NoLoveofMine Fri 18-Aug-17 13:12:16

when I said that I was married they said it had to be Mrs.

That is ridiculous Wing Commander. I would hope "Ms" is freely available now but having heard the difficulty many have had changing their title to "Ms" with their banks and so forth I fear it isn't (not to mention how many banks insist on "Mrs" if women marry).

Sayhellotothemoomoos Fri 18-Aug-17 14:59:48

I've had problems using Ms. People just don't seem to understand it.

I know people would say does it really matter, but then does it really matter the other way? Why the need for titles that reflect marital status in this day and age. Surely it just complicates matters.

LassWiTheDelicateAir Fri 18-Aug-17 16:12:00

I have recently been gobsmacked by an acquaintance, an academic who got married in her late 40s.

She and her partner have been together since her mid 20s. She has been Ms HerName, Dr HerName, Professor HerName and is now Professor HisName.

The double gobsmack is her husband is also Professor HisName in the same university department

Why? HerName was a perfectly nice name.

NoLoveofMine Fri 18-Aug-17 16:26:59

It's a persistent example of normalised sexism in society in my opinion. My name is mine and always will be. I can't see why it should be a given my brothers' surnames will always be the same but isn't with mine, simply due to my sex. It seems a woman's name/identity is never really deemed to be hers.

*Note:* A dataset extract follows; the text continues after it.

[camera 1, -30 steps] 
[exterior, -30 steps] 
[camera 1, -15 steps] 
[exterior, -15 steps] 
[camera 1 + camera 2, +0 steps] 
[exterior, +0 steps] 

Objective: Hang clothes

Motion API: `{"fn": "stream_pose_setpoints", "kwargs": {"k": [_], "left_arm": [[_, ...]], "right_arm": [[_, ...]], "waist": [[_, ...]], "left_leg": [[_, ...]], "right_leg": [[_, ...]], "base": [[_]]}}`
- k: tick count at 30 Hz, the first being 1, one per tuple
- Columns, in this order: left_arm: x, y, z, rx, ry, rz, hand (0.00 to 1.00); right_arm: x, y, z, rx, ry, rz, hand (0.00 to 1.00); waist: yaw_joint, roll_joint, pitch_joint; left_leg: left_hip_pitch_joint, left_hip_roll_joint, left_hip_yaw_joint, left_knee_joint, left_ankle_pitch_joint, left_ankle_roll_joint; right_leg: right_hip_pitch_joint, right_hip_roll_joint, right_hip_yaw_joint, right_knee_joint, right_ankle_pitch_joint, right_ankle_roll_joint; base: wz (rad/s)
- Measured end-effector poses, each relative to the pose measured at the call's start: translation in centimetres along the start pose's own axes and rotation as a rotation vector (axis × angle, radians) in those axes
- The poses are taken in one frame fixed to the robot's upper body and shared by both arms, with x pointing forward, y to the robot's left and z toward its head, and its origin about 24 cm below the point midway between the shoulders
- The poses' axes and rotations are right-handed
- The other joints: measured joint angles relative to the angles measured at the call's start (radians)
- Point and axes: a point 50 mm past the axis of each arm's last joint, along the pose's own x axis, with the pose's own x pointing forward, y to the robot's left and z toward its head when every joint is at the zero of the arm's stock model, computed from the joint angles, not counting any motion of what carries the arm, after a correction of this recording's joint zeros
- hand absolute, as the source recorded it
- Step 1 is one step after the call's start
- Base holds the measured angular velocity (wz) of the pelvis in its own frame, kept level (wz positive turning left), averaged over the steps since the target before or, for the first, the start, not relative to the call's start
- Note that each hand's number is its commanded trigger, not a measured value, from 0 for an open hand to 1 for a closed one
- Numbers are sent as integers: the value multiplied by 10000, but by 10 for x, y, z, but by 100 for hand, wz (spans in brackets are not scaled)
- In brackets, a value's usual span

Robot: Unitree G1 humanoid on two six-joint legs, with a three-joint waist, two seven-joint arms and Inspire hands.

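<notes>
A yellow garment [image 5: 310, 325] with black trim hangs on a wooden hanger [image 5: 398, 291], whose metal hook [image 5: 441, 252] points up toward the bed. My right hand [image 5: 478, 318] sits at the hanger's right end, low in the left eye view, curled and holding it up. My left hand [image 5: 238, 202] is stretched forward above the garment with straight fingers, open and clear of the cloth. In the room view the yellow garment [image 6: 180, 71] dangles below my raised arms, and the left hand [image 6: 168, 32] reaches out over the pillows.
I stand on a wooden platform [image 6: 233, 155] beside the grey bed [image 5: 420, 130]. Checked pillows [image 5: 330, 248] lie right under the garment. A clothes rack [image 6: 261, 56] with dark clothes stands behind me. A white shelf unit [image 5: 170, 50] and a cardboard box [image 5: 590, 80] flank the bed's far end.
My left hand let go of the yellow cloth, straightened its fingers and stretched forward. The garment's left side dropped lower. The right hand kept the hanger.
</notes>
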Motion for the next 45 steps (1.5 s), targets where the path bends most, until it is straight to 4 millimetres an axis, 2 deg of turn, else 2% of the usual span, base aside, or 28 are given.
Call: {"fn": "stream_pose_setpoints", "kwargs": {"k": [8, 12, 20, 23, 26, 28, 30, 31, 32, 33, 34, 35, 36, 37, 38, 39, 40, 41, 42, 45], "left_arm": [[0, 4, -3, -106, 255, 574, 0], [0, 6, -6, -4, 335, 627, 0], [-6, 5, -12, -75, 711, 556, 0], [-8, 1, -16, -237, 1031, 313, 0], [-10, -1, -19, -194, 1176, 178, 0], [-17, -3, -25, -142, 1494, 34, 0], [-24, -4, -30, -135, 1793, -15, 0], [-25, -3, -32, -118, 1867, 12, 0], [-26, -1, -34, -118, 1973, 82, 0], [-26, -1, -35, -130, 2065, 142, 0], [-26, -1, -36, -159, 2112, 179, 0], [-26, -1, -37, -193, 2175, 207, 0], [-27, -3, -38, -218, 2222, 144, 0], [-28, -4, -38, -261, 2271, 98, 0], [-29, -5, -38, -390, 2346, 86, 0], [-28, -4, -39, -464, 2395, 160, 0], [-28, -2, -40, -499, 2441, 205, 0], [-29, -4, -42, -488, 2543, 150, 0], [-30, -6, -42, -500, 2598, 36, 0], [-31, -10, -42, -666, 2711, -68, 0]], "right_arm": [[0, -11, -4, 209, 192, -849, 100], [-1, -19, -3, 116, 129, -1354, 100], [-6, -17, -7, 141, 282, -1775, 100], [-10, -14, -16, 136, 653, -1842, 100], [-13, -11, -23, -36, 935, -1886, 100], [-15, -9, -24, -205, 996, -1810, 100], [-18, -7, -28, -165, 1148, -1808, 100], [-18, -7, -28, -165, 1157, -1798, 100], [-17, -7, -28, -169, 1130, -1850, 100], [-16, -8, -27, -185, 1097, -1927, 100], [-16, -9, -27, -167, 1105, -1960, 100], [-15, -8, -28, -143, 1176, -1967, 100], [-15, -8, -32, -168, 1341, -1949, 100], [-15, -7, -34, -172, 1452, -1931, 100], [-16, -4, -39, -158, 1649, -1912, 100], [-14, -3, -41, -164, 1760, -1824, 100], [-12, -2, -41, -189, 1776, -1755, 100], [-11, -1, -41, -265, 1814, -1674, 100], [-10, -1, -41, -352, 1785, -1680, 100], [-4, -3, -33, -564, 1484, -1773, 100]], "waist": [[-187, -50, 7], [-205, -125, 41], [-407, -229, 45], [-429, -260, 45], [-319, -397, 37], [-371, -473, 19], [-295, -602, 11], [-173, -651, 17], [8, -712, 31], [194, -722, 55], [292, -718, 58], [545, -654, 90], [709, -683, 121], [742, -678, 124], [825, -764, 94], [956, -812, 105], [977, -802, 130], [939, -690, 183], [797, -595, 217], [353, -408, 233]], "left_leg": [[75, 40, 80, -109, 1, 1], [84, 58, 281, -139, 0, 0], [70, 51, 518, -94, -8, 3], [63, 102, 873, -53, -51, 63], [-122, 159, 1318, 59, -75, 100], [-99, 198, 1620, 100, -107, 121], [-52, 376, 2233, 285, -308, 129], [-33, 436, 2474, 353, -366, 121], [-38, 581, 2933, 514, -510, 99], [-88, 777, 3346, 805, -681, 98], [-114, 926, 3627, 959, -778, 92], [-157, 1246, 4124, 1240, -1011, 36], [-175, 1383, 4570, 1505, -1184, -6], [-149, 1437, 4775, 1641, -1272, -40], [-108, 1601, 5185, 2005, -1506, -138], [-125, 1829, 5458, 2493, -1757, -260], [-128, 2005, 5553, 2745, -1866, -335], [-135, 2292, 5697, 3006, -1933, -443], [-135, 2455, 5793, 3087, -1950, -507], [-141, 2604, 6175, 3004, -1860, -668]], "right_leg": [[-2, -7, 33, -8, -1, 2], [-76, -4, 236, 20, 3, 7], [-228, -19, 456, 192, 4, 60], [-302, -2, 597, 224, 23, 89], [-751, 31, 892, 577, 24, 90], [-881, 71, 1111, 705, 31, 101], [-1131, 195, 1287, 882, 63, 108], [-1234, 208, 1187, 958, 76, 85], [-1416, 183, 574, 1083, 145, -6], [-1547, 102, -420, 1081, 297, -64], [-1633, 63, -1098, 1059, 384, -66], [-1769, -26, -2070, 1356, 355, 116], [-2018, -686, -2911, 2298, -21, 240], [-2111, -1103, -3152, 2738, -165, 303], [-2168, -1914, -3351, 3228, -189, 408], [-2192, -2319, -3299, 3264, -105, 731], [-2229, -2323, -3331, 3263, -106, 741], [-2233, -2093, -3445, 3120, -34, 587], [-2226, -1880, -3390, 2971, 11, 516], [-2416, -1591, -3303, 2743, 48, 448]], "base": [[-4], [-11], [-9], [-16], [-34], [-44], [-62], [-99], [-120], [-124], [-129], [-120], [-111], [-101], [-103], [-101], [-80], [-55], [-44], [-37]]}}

SleightOfHand Fri 18-Aug-17 16:33:44

My response will be "is a title necessary?", no, ",that's great", or yes, "M S then". It'll sink in eventually, lets just all keep plodding on.

ButtHoleinOne Fri 18-Aug-17 18:18:10

iintend to be "Ms" everywhere once I'm 18 though

Why are you waiting until you're 18?? I've been Ms since I was 14 at least.

NoLoveofMine Fri 18-Aug-17 21:42:03

I was under the impression "Miss" was the correct title until an adult but would like to change to "Ms" - I suppose I should get to work doing so!